The US Federal Reserve is expected to announce the end of its quantitative easing (QE) program.
The Fed’s main policy making committee is meeting in Washington, where it is discussing whether to stop buying financial assets with newly created money.
It has been gradually cutting back the scheme, which began in 2008, since late last year. The markets are expecting that the asset purchases will finally cease.
If they are right, it will mark the end of an extraordinary experiment in economic policy.
Crisis Management
It started in November 2008 amid the financial crisis and fears that the US, and the rest of the world, might be facing another great depression.
The Fed’s traditional ammunition, cutting interest rates, was running low - there was one more cut the following month, taking the main interest rate target down to practically zero.
So it began buying financial assets and creating new money to pay for them.

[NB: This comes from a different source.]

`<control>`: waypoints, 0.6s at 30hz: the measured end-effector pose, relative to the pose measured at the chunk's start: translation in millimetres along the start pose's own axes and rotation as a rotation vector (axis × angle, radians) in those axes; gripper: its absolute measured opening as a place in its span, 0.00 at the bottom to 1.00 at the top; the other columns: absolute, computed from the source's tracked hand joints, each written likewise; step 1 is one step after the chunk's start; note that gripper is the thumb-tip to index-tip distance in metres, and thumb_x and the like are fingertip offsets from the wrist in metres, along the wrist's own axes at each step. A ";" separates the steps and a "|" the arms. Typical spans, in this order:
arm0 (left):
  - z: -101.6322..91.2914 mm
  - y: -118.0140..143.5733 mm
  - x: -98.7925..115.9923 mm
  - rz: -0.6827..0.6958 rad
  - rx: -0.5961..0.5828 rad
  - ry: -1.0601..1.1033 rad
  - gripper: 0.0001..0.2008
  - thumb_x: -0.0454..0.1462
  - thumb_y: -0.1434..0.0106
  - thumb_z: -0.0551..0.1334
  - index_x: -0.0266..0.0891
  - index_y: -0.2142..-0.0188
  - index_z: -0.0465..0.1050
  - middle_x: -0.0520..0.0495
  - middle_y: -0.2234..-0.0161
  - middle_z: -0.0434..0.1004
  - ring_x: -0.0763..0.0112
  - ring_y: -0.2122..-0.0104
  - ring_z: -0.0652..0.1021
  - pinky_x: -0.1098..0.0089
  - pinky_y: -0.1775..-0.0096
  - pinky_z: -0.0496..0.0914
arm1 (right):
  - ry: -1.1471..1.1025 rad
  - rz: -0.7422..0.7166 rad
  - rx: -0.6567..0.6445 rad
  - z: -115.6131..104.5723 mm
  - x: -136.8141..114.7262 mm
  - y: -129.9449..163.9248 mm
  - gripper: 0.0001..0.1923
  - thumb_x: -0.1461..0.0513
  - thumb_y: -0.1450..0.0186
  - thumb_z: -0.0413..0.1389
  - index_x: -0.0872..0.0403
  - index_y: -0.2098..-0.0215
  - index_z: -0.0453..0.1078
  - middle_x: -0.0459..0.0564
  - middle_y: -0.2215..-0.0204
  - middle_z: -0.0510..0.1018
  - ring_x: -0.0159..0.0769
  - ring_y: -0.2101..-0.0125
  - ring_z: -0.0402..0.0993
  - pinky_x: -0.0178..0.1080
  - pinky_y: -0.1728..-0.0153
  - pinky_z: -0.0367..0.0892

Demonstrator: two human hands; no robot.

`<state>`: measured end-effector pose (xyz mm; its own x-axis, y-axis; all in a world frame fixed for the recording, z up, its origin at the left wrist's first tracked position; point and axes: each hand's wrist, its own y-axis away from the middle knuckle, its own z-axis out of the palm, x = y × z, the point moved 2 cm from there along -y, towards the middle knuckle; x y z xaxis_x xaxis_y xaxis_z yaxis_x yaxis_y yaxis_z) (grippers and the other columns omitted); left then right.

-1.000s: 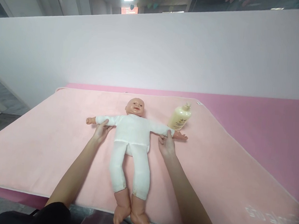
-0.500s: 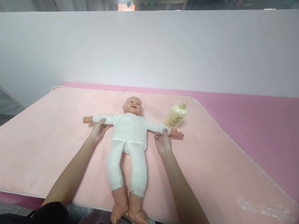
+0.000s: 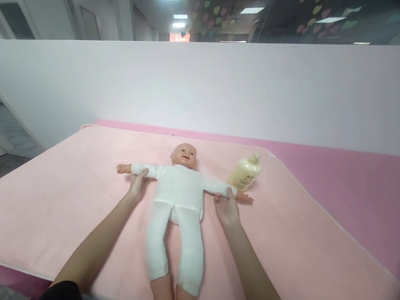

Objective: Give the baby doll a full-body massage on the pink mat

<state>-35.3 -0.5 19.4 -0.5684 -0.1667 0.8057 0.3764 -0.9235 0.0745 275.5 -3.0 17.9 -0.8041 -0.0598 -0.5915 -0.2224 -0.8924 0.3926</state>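
A baby doll [image 3: 179,190] in white clothes lies face up on a pale pink mat [image 3: 59,189], arms spread wide and bare feet toward me. My left hand [image 3: 137,185] grips the doll's arm on the left side, near the forearm. My right hand [image 3: 226,206] holds the doll's other arm, close to the wrist. A cream lotion bottle [image 3: 244,173] stands just beyond that arm, a short way from my right hand.
The mat covers a darker pink table [image 3: 358,182] that runs off to the right. A white partition wall [image 3: 205,85] rises behind the table. The mat's near edge is at the lower left, with grey floor beyond.
The view has tilted up and shifted slightly, so the doll sits lower in frame. Both hands stay on the doll's arms; the grip looks unchanged.
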 end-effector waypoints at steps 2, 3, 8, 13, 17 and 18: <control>-0.8 -1.1 -5.1 0.088 0.043 -0.071 0.15 0.35 0.50 0.70 0.35 0.62 0.73 0.43 0.62 0.79 0.62 0.59 0.78 0.61 0.51 0.71 | -0.002 -0.034 -0.006 0.0 0.8 0.4 0.04 0.61 0.35 0.54 0.54 0.65 0.66 0.41 0.77 0.73 0.23 0.83 0.66 0.25 0.84 0.65; -1.5 -1.9 -7.5 0.124 0.066 -0.113 0.16 0.36 0.51 0.71 0.34 0.63 0.74 0.42 0.62 0.79 0.63 0.59 0.78 0.61 0.51 0.71 | 0.002 -0.066 -0.013 0.2 1.7 0.8 0.04 0.62 0.36 0.56 0.55 0.65 0.66 0.41 0.76 0.73 0.23 0.82 0.67 0.25 0.84 0.66; -3.4 -5.9 -14.3 0.229 0.077 -0.229 0.18 0.39 0.54 0.71 0.30 0.64 0.75 0.39 0.61 0.79 0.62 0.61 0.78 0.60 0.53 0.71 | 0.028 -0.196 -0.016 1.4 8.1 1.7 0.13 0.67 0.46 0.64 0.56 0.64 0.67 0.41 0.74 0.75 0.23 0.81 0.68 0.25 0.81 0.68; -3.8 -6.9 -14.7 0.235 0.071 -0.239 0.17 0.38 0.55 0.70 0.31 0.66 0.74 0.39 0.62 0.79 0.61 0.63 0.78 0.60 0.56 0.71 | 0.049 -0.221 0.031 1.4 11.3 1.0 0.16 0.70 0.50 0.65 0.56 0.67 0.65 0.40 0.76 0.73 0.23 0.81 0.68 0.26 0.80 0.69; -3.6 -7.6 -14.1 0.260 0.098 -0.325 0.16 0.38 0.54 0.70 0.31 0.67 0.74 0.39 0.63 0.79 0.61 0.63 0.78 0.61 0.57 0.71 | 0.137 -0.355 0.075 2.7 14.2 4.6 0.18 0.65 0.50 0.67 0.56 0.67 0.64 0.39 0.77 0.73 0.22 0.84 0.65 0.26 0.86 0.63; -3.6 -8.2 -14.3 0.268 0.096 -0.347 0.16 0.39 0.54 0.70 0.31 0.67 0.74 0.39 0.64 0.79 0.61 0.63 0.78 0.62 0.58 0.71 | 0.172 -0.390 0.096 3.1 15.4 5.3 0.17 0.63 0.50 0.67 0.56 0.68 0.64 0.39 0.78 0.73 0.22 0.85 0.63 0.27 0.87 0.60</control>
<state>-32.9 8.1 5.2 -0.1687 -0.2553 0.9520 0.5526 -0.8243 -0.1232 260.2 -7.3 13.1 -0.5477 0.1924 -0.8142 -0.5479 -0.8180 0.1753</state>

In total, the Fed has added $3.7t worth of assets to its holdings, about an eight-fold increase. It certainly didn’t prevent a recession; nor did it generate a particularly strong recovery.
But senior Fed officials argue that it prevented a much worse downturn and they say unemployment is lower and economic activity higher than they would otherwise have been.
As unemployment has come down – now below 6% - so the case for continuing QE has weakened.
Not Normal
The Fed has been cutting back the monthly purchases of assets for nearly a year and the final step is expected at the meeting in Washington.
But Fed policy is still far from normal. All the extra money created to buy those assets is still out there in the banking system – though it hasn’t really filtered out into the wider economy. And the Fed’s main interest rate target is still just about zero.